Reinforcement learning is a paradigm that can account for how organisms learn to adapt their behavior in complex environments with sparse rewards. To partition an environment into discrete states, implementations in spiking neuronal networks typically rely on input architectures involving place cells or receptive fields specified by the researcher. This is problematic as a model for how an organism can learn appropriate behavioral sequences in unknown environments, as it fails to account for the unsupervised and self-organized nature of the required representations. Additionally, this approach presupposes knowledge on the part of the researcher on how the environment should be partitioned and represented and scales poorly with the size or complexity of the environment. To address these issues and gain insights into how the brain generates its own task-relevant mappings, we propose a learning architecture that combines unsupervised learning on the input projections with biologically motivated clustered connectivity within the representation layer. This combination allows input features to be mapped to clusters; thus the network self-organizes to produce clearly distinguishable activity patterns that can serve as the basis for reinforcement learning on the output projections. On the basis of the MNIST and Mountain Car tasks, we show that our proposed model performs better than either a comparable unclustered network or a clustered network with static input projections. We conclude that the combination of unsupervised learning and clustered connectivity provides a generic representational substrate suitable for further computation.

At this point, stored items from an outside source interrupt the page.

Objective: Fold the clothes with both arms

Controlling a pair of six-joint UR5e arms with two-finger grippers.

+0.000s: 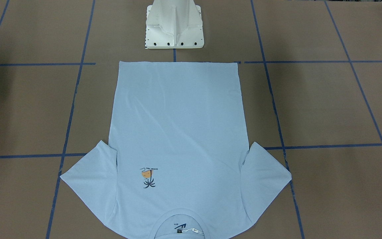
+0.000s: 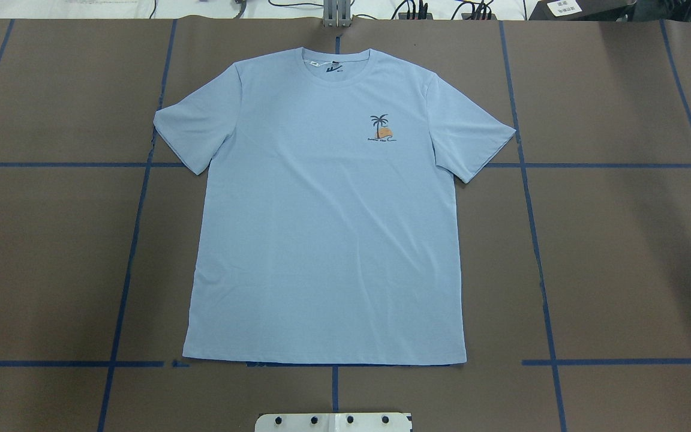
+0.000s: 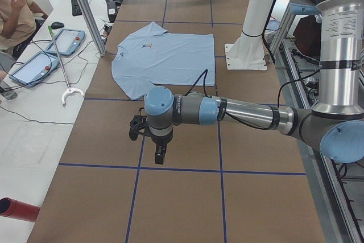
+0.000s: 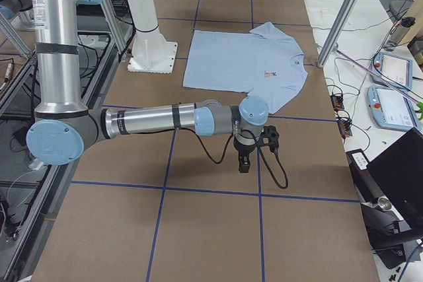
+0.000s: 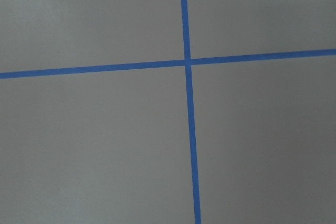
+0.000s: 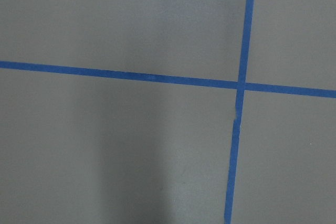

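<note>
The left claw [image 3: 160, 153] is pointed straight down over bare counter [image 2: 621, 240], beside a blue tape line. Whether it is open or closed cannot be told, since it is seen only from the side. The right claw [image 4: 244, 162] is pointed down in the same way at the counter's opposite end, and its state cannot be told either. In each of the two wrist views only brown surface and one crossing of blue tape lines [image 5: 187, 61] are shown.

Two arms are counted. The left arm [image 3: 244, 112] and the right arm [image 4: 152, 121] are each stretched out level above the counter.

One light blue t-shirt [image 2: 327, 228] is laid flat and face up in the middle of the counter, between the two claws and well apart from both. Its hem is placed near the one white pedestal [image 1: 174, 26], its collar on the far side. Both of its sleeves are spread out. One chest print [image 2: 381, 128] and one dark neck label [image 2: 333, 68] are seen on it.
</note>
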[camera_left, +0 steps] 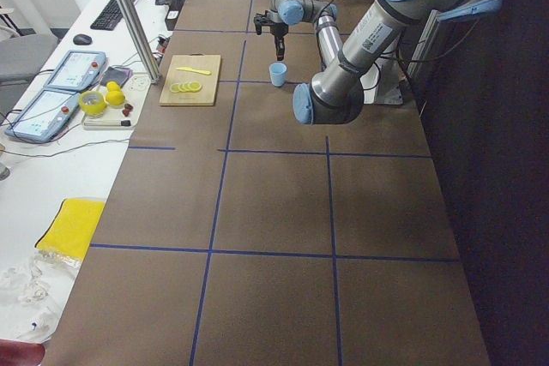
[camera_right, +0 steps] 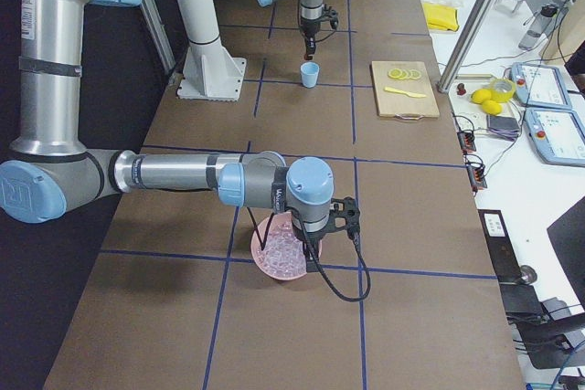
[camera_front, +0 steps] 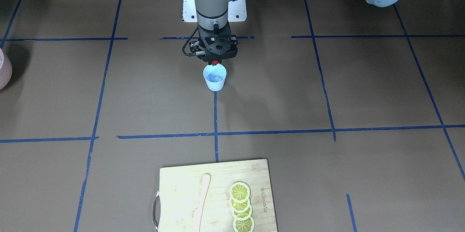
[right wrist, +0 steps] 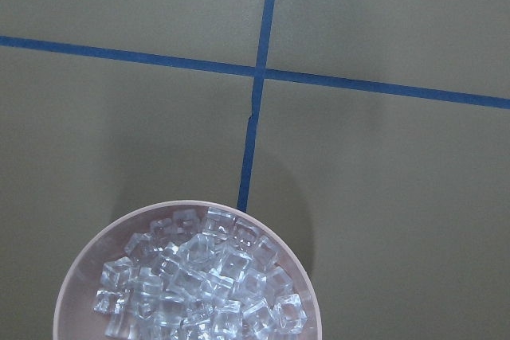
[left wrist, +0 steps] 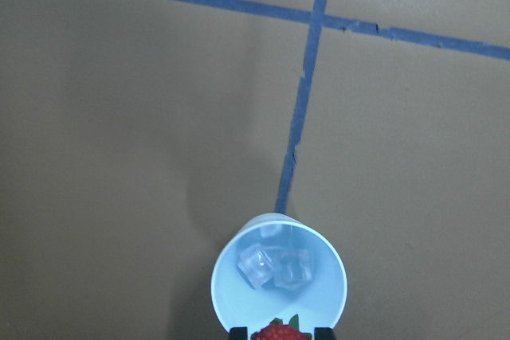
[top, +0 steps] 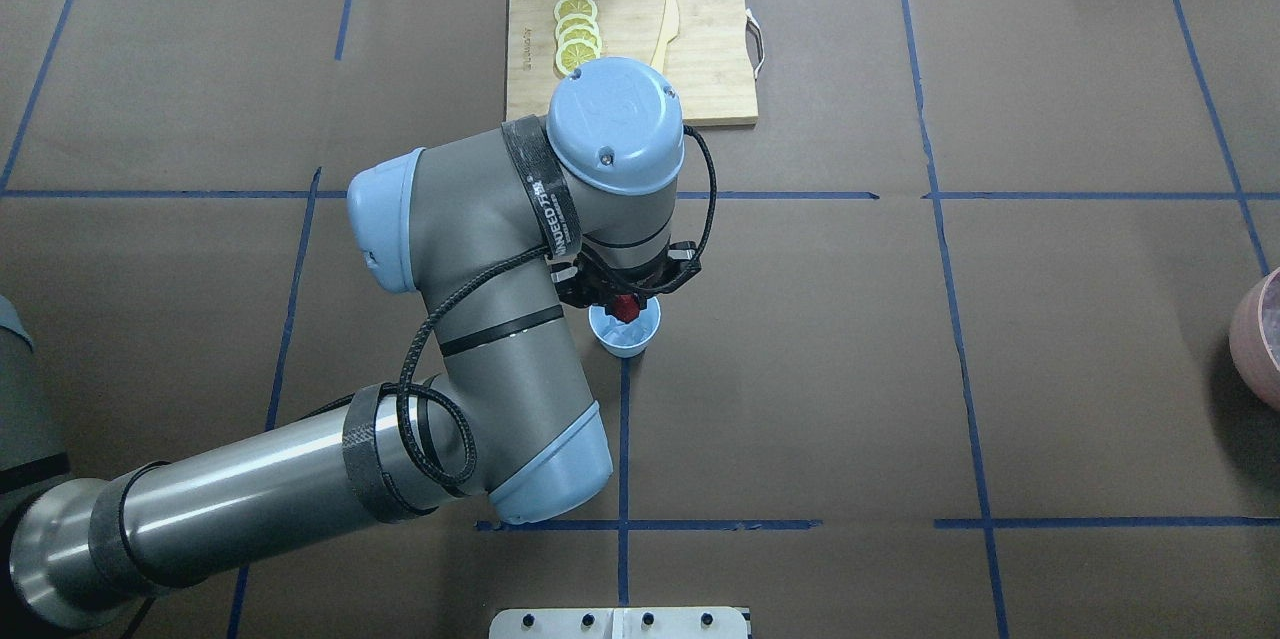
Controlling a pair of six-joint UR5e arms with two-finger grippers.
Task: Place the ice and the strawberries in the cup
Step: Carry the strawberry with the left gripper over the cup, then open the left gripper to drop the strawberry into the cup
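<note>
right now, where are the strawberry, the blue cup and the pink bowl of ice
strawberry (left wrist: 280, 332): left wrist view, its red body
blue cup (camera_front: 215, 85): front-facing view, outer wall below the rim
pink bowl (right wrist: 76, 296): right wrist view, bare inner wall on the left

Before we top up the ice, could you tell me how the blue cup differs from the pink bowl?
The cup is light blue, the bowl pink. The cup is narrow and far smaller than the wide bowl. The cup holds only a few ice cubes; the bowl is full of them. The left gripper holds a strawberry above the cup; the bowl shows ice only. Both stand upright on the brown table.
</note>
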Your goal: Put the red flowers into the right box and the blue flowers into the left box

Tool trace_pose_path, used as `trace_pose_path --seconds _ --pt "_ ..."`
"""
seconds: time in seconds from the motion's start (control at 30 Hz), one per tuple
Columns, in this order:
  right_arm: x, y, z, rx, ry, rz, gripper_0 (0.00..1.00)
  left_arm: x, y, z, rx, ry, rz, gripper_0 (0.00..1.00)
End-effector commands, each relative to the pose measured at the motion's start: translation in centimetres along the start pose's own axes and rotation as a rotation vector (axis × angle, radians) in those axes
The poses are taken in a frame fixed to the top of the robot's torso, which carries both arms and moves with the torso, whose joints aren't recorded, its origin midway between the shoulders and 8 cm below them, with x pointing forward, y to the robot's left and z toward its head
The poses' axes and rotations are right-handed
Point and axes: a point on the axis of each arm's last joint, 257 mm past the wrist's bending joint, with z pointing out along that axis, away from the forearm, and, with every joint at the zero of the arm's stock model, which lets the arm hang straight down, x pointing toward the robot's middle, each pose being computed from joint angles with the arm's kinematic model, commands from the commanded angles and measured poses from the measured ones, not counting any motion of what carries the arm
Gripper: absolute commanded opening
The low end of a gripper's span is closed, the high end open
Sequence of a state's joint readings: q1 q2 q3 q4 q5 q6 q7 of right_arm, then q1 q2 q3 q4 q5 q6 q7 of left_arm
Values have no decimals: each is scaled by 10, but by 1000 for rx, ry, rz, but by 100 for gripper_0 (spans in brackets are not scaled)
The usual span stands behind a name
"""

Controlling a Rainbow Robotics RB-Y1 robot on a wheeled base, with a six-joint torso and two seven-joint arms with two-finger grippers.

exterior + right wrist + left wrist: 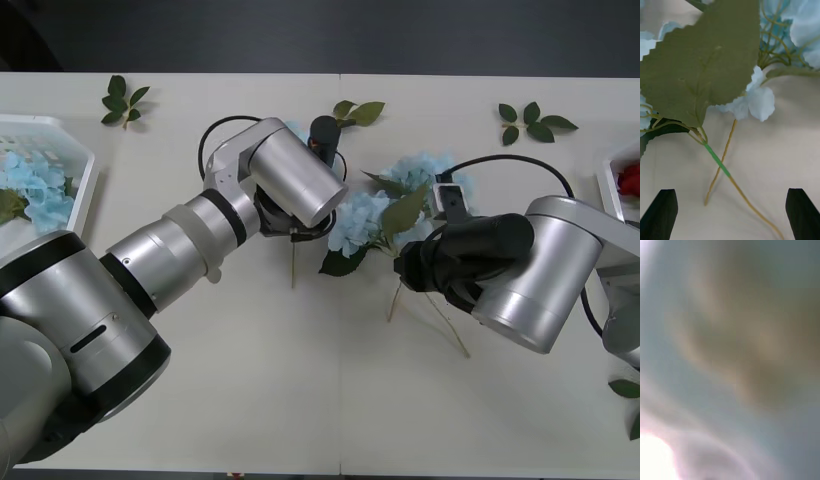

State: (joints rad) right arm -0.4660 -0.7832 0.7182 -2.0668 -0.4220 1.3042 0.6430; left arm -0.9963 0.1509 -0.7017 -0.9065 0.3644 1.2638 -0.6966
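Pale blue stuff left to sort: two of the blue flowers [415, 175] lying mid-table toward the far edge, heads nearly touching, stems trailing back toward the near edge. Already some blue in the left box [85, 165] at the left edge, and a bit of the red flowers [630, 180] in the right box [612, 185] at the right edge. No red loose on the table as far as visible.

So, judging by that: partway through the blue batch, mid-reach for a pick. Not grabbed yet.

Right gripper [732, 195] down low by the stem end of the right-hand cluster. Black fingers [662, 213] spread wide, clamped on nothing, touching nothing. Between them, two thin stems [720, 165] crossing on the bare tabletop, one with a green wrapped section, under a big leaf [703, 63].

Left gripper [298, 228] tucked under its own wrist over the left-hand cluster, close to the petals. Grip state there: can't tell, and the wrist view is too blurred to help.

Next move, best guess: drop the right one a touch, centre on one stem rather than the crossing point, then close. Tricky bit: thin stems flat on the table, easy to pinch both or neither. After that, a long carry across to the left edge, so maybe a better job for the left arm.
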Motion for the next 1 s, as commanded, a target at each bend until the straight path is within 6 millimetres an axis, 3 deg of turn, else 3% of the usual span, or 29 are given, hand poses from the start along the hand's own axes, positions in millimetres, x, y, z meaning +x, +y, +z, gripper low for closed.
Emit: trace_pose_path --seconds 0.03,0.23,0.43,0.67,0.77,1.0 --pt "-22 -9 -1 3 -35 -45 84 -39 -18 -47 23 -95 79 0" --pt "-36 -21 9 11 -50 3 83 -54 4 -78 -11 -109 93 0" --pt "-43 -20 27 -27 -44 87 84 -71 40 -103 -22 -95 135 0" --pt "-48 -17 45 -34 -43 132 83 -86 91 -129 17 -107 175 0" --pt "-50 -14 51 -39 -47 151 84 -95 122 -140 26 -141 211 0" --pt "-53 -13 64 -41 -52 180 83 -101 178 -154 71 -138 253 0"
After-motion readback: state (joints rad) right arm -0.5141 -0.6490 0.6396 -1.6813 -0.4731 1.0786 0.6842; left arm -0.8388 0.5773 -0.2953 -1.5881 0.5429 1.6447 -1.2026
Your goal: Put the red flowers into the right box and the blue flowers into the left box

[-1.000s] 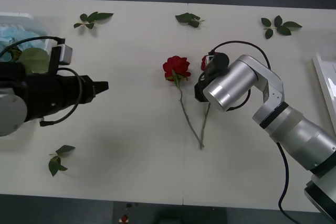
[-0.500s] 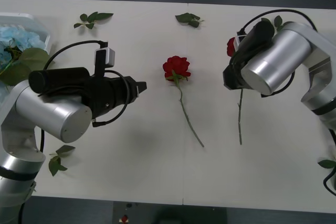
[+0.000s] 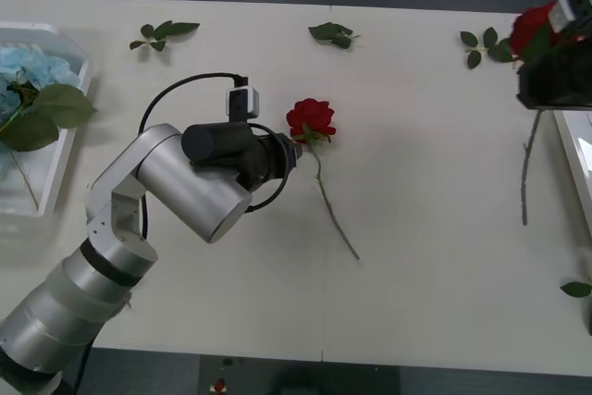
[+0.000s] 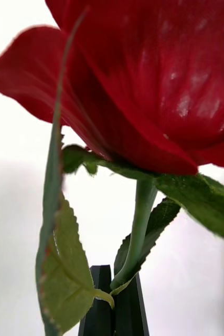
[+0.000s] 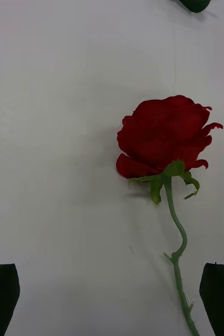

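While the right gripper [image 4: 114, 302] carries one rose [image 3: 533, 27], clamped on its stem beside the right box [image 3: 575, 150], the wide-open left gripper [image 3: 294, 155] is nearer the table rose [image 5: 164, 137], stem running back between its fingers.

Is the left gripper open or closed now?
Open. The left gripper has its black fingers at both corners, apart, above the rose on the table.

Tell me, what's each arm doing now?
Right gripper shut on a red rose near right box. Left gripper open over second rose. Nothing blocking.
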You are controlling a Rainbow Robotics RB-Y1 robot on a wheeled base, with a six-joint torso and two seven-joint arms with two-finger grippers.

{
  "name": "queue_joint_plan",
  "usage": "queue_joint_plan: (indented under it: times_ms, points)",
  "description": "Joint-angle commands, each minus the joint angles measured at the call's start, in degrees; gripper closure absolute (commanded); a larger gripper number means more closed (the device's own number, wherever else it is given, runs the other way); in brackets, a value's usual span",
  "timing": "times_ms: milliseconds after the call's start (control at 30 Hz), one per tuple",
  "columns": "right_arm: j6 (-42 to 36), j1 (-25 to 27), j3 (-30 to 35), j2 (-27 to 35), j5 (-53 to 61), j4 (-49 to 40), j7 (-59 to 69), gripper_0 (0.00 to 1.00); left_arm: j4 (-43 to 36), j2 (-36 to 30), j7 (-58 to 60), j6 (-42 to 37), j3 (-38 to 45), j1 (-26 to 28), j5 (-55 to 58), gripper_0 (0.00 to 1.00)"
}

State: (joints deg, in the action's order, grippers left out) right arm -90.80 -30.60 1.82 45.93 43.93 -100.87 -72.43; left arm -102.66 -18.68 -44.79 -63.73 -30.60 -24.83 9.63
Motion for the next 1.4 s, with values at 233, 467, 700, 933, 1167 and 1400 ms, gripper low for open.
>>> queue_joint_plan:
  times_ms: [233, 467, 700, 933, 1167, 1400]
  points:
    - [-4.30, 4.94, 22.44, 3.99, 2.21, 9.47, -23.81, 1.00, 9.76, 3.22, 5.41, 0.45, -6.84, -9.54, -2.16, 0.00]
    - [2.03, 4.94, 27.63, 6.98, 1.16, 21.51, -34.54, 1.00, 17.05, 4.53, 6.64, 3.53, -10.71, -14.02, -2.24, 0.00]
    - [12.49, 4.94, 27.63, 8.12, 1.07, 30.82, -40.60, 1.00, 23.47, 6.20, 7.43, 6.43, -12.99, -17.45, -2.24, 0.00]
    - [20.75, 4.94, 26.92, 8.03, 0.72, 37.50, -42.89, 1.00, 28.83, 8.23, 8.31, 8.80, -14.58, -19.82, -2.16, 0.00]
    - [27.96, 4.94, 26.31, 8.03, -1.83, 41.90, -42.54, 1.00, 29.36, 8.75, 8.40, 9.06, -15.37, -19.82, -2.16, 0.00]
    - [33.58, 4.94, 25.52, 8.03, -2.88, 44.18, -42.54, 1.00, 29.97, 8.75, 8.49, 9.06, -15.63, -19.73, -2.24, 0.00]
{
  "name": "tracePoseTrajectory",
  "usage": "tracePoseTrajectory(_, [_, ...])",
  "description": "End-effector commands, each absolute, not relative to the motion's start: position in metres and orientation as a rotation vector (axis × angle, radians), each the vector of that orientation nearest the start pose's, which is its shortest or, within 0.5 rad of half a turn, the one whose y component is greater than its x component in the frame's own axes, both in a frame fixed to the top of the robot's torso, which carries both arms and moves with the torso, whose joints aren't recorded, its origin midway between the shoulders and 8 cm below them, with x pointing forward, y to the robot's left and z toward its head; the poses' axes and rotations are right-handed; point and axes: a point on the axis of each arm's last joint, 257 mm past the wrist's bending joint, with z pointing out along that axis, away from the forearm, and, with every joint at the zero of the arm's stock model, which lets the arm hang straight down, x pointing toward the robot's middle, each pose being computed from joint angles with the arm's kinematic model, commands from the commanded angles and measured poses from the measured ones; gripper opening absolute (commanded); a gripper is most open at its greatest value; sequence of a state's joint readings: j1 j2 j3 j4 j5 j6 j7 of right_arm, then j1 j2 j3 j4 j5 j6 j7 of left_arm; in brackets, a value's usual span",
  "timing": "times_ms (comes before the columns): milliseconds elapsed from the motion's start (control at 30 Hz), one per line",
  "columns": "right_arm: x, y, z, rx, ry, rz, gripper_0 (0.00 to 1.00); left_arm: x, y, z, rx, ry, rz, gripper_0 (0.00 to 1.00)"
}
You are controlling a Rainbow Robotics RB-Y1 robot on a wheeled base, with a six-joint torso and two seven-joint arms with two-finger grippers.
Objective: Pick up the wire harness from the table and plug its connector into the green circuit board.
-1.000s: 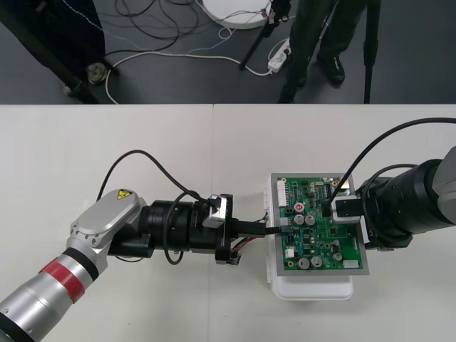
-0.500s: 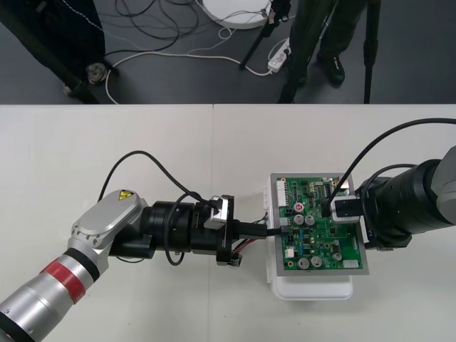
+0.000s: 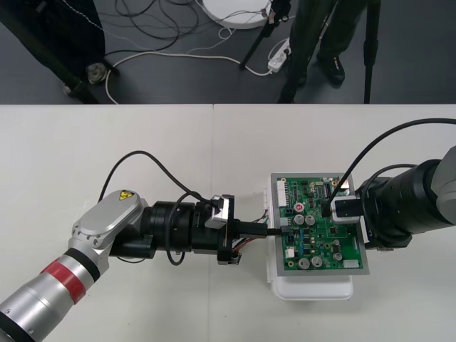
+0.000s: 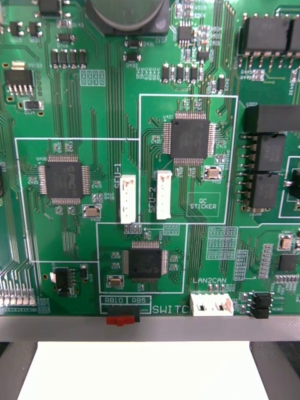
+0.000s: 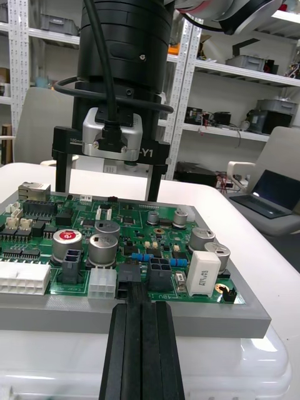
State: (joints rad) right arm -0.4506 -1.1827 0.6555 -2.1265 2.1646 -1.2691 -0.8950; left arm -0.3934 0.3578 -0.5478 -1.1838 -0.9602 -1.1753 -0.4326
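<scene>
The green circuit board rests on its white base at the table's right. My left gripper reaches in level from the left to the board's left edge. Its fingers are pressed together, shut on the harness's black plug, which sits at a connector on the board's near edge. Red wires trail back under the gripper. My right gripper stands over the board's right side, open, with its fingers down at the far edge. The right wrist view looks straight down on the board.
The left arm's black cable loops over the table behind the gripper. Bare table lies to the left and behind the board. The base juts out past the board's edge.
My left gripper has crept slightly right, towards the board's edge. The right arm and the board have stayed put.
</scene>
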Motion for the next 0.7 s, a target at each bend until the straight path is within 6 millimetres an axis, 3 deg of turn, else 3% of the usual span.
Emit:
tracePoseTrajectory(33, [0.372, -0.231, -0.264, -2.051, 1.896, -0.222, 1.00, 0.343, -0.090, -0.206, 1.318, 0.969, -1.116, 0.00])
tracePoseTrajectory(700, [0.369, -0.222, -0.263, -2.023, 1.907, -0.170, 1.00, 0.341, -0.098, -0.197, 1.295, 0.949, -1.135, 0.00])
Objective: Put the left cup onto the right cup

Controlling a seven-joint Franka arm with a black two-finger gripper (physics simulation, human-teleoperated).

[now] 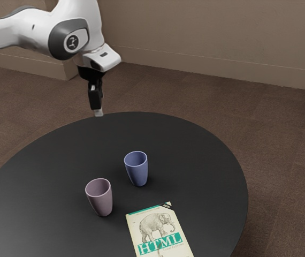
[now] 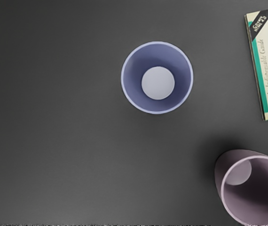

强化学习是一种范式,它可以解释生物体如何在奖励稀疏的复杂环境中学习调整其行为。为了将环境划分为离散状态,脉冲神经网络中的实现通常依赖于涉及位置细胞或由研究人员指定的感受野的输入架构。作为生物体如何在未知环境中学习适当行为序列的模型,这存在问题,因为它没有考虑所需表征的无监督和自组织性质。此外,这种方法预先假定研究人员了解环境应如何划分和表征,并且随着环境的大小或复杂性增加,扩展性较差。为了解决这些问题并深入了解大脑如何生成其自身与任务相关的映射,我们提出了一种学习架构,该架构将输入投影上的无监督学习与表征层内具有生物学动机的聚类连接相结合。这种组合允许将输入特征映射到聚类;因此,网络会自组织以产生清晰可区分的活动模式,这些模式可作为输出投影上强化学习的基础。基于MNIST和山地车任务,我们表明我们提出的模型比可比的非聚类网络或具有静态输入投影的聚类网络表现更好。我们得出结论,无监督学习和聚类连接的组合提供了适合进一步计算的通用表征基础。